Greater Manchester child sex offences 'highest outside London'
- Published
Greater Manchester has more recorded child sex offences than anywhere else in the country outside London, according to a children's charity.
The National Society for the Prevention of Child Cruelty (NSPCC) said there were 1,825 recorded offences against under-18s between 2013 and 2014.
It marks a big rise from 864 recorded offences in the region in 2012-2013.
Greater Manchester Police is yet to comment but previously said tackling the issue was "an absolute priority".
The figures released in the charity's report titled How Safe Are Our Children? cover the period from 1 April 2013 until 31 March of last year.
Nationally the report said 31,238 offences - 85 a day - including rape, sexual assault and grooming, were reported to police in the period.
'Social norm'
In October a report ordered after the Rochdale grooming case in 2012 found child sexual exploitation had become a "social norm" within some areas of Greater Manchester.
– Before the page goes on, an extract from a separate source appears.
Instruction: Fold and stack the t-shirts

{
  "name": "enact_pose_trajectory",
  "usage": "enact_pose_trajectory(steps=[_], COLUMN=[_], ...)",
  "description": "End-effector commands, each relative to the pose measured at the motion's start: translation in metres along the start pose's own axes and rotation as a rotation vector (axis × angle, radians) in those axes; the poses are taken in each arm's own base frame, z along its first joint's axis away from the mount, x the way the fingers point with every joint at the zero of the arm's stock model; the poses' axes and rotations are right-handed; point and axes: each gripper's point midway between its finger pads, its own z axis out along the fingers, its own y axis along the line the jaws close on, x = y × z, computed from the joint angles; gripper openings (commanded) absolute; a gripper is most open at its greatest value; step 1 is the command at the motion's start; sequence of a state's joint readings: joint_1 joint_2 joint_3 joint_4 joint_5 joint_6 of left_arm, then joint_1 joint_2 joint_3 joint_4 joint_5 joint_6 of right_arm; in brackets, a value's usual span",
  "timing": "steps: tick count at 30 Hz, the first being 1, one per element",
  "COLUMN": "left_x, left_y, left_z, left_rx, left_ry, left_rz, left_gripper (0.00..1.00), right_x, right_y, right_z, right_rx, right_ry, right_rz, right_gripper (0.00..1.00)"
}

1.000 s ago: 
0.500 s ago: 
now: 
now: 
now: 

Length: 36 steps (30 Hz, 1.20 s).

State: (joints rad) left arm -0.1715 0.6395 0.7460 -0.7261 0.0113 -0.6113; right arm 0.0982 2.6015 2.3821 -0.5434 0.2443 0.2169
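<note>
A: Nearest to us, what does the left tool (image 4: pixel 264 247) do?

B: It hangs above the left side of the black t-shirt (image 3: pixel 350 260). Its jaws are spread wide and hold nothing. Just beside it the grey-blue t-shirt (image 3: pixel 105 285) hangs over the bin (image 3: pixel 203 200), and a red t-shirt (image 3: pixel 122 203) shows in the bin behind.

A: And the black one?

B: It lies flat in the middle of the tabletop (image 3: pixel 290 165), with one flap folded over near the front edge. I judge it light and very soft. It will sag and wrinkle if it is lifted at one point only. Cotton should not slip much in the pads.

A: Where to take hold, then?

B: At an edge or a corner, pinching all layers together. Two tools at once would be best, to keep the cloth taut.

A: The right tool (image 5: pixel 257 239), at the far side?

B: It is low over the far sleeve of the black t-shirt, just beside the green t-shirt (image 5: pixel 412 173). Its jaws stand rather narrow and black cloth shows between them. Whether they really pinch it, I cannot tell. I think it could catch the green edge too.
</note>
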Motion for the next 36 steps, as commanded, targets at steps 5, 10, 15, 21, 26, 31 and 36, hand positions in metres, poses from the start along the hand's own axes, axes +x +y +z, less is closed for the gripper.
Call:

The author of the Real Voices report, Stockport MP Ann Coffey, said girls in uniform were regularly stopped by men outside schools and the "prevailing public attitude" blamed children, leading to 1,000 convictions from 13,000 cases over six years.
Nine men were jailed for running a child sex ring in the Rochdale area.
The newly-released figures were for a period prior to Greater Manchester Police's launch of the It's Not Okay campaign to tackle child sexual exploitation in September.
The force made 22 arrests in the week-long crackdown on child grooming.